DATASET SECTION Block Start

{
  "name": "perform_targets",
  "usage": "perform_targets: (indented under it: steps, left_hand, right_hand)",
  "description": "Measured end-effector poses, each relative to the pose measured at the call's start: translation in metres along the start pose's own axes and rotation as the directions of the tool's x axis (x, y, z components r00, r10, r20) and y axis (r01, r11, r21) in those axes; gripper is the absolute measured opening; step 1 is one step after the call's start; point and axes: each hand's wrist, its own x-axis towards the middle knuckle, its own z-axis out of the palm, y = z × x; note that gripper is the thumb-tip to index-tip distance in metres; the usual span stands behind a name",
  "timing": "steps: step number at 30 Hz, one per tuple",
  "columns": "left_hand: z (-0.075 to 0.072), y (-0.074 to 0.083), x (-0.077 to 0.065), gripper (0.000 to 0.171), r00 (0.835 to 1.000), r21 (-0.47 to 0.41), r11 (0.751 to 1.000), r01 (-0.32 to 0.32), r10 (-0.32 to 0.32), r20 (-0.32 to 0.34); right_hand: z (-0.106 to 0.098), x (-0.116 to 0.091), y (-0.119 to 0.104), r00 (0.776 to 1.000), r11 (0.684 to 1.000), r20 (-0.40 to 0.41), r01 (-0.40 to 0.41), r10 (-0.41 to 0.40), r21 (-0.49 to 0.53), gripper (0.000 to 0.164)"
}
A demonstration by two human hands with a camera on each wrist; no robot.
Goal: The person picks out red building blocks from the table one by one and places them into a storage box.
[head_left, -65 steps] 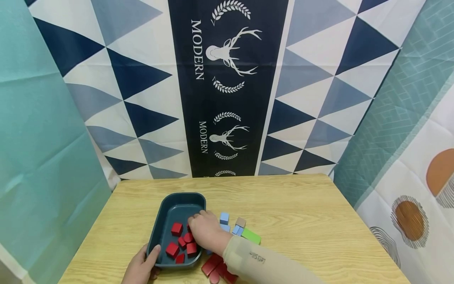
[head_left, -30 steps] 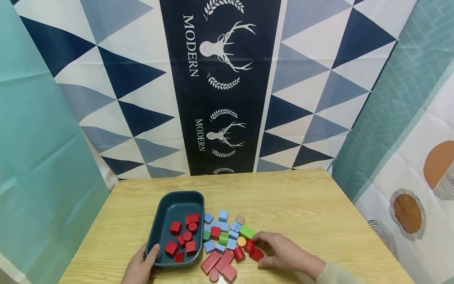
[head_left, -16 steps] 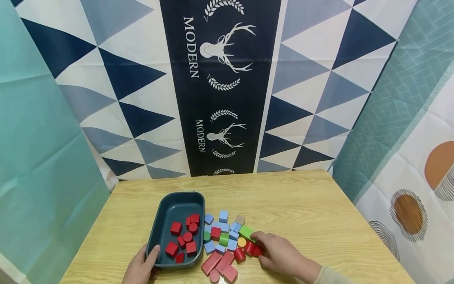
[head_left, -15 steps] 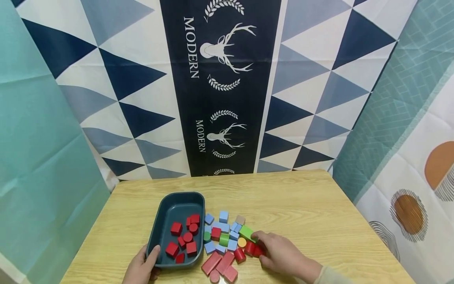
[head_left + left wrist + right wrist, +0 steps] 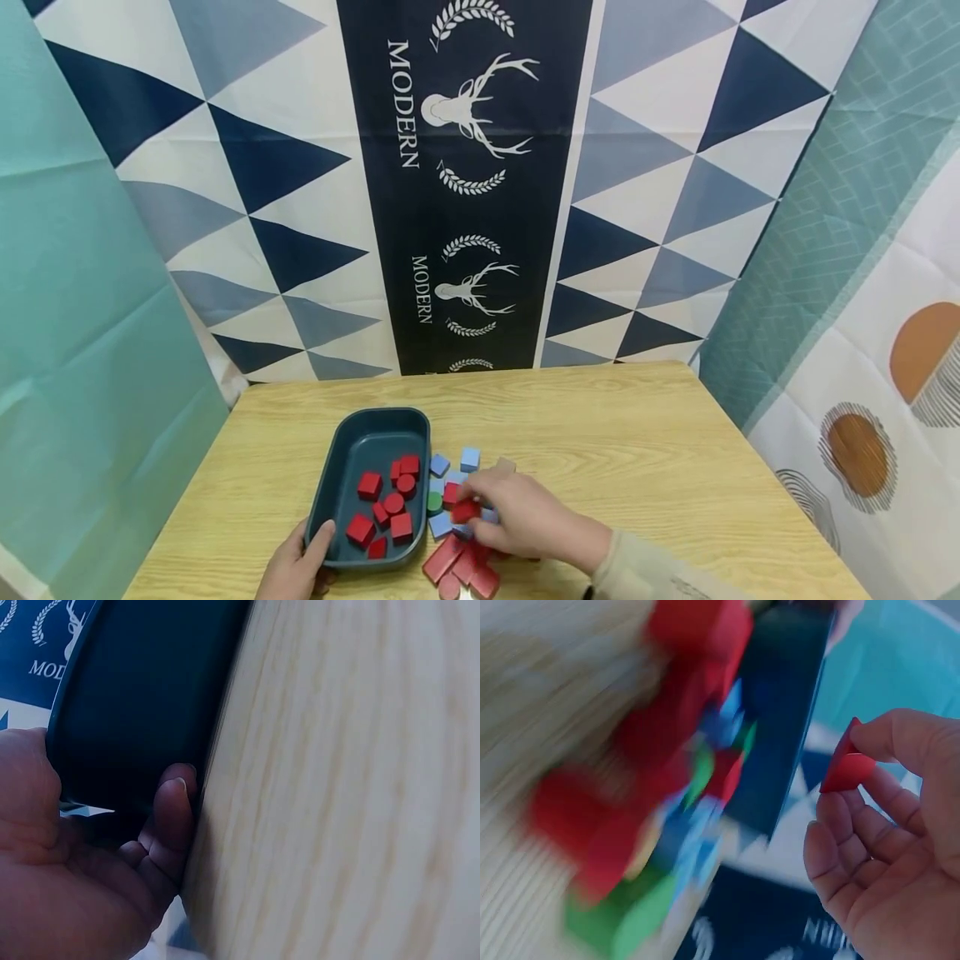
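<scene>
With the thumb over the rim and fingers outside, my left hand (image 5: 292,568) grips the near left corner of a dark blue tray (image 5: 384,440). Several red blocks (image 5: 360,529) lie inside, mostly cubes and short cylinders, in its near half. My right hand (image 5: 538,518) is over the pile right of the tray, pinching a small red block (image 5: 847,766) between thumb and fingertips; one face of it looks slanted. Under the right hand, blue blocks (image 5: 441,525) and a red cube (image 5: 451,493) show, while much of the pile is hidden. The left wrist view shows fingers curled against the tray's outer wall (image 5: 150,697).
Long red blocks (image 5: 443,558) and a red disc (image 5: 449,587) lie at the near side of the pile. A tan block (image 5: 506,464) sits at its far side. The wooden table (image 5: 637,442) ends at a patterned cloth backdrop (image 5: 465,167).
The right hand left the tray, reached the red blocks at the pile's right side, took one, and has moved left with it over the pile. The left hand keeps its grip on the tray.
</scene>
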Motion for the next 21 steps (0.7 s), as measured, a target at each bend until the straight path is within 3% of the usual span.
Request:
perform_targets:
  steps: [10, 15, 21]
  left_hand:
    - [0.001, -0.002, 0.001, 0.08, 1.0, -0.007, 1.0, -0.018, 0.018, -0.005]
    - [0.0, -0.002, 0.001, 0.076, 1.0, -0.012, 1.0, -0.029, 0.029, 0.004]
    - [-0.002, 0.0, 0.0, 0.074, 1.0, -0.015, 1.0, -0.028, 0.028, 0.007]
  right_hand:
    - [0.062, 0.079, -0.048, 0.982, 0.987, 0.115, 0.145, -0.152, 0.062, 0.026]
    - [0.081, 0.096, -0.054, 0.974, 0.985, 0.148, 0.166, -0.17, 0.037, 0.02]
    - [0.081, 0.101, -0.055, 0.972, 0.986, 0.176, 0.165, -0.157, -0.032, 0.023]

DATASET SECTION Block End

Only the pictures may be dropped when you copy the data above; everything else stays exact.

{
  "name": "perform_targets",
  "usage": "perform_targets: (indented under it: steps, left_hand, right_hand)",
  "description": "Measured end-effector poses, each relative to the pose measured at the call's start: translation in metres along the start pose's own axes and rotation as the directions of the tool's x axis (x, y, z components r00, r10, r20) and y axis (r01, r11, r21) in those axes; gripper is the absolute measured opening; step 1 is one step after the call's start; point and axes: each hand's wrist, its own x-axis towards the middle knuckle, its own z-axis out of the palm, y = z × x; note that gripper is the thumb-tip to index-tip distance in metres; the usual span stands behind a name",
  "timing": "steps: step number at 30 Hz, one per tuple",
  "columns": "left_hand: z (-0.075 to 0.072), y (-0.074 to 0.083), x (-0.077 to 0.065), gripper (0.000 to 0.171), r00 (0.835 to 1.000), r21 (-0.47 to 0.41), r11 (0.751 to 1.000), r01 (-0.32 to 0.32), r10 (-0.32 to 0.32), r20 (-0.32 to 0.34); right_hand: z (-0.106 to 0.098), x (-0.116 to 0.091), y (-0.119 to 0.104), r00 (0.776 to 1.000), r11 (0.684 to 1.000), r20 (-0.40 to 0.41), r01 (-0.40 to 0.41), r10 (-0.41 to 0.40), r21 (-0.49 to 0.53), gripper (0.000 to 0.164)"
}
A demonstration by two human hands with a camera on each wrist; no robot.
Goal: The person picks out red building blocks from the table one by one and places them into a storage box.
[head_left, -65 steps] 
[head_left, -30 steps] 
[head_left, -16 steps] 
[head_left, -15 steps] 
[head_left + left wrist + right wrist, +0 steps] 
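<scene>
With the thumb over the rim and fingers outside, my left hand (image 5: 292,568) grips the near left corner of a dark blue tray (image 5: 384,440). Several red blocks (image 5: 360,529) lie inside, mostly cubes and short cylinders, in its near half. My right hand (image 5: 538,518) is over the pile right of the tray, pinching a small red block (image 5: 847,766) between thumb and fingertips; one face of it looks slanted. Under the right hand, blue blocks (image 5: 441,525) and a red cube (image 5: 451,493) show, while much of the pile is hidden. The left wrist view shows fingers curled against the tray's outer wall (image 5: 150,697).
Long red blocks (image 5: 443,558) and a red disc (image 5: 449,587) lie at the near side of the pile. A tan block (image 5: 506,464) sits at its far side. The wooden table (image 5: 637,442) ends at a patterned cloth backdrop (image 5: 465,167).
The right hand left the tray, reached the red blocks at the pile's right side, took one, and has moved left with it over the pile. The left hand keeps its grip on the tray.
</scene>
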Motion for the next 21 steps (0.7 s), as measured, a target at each bend until the straight path is within 3% of the usual span.
Request:
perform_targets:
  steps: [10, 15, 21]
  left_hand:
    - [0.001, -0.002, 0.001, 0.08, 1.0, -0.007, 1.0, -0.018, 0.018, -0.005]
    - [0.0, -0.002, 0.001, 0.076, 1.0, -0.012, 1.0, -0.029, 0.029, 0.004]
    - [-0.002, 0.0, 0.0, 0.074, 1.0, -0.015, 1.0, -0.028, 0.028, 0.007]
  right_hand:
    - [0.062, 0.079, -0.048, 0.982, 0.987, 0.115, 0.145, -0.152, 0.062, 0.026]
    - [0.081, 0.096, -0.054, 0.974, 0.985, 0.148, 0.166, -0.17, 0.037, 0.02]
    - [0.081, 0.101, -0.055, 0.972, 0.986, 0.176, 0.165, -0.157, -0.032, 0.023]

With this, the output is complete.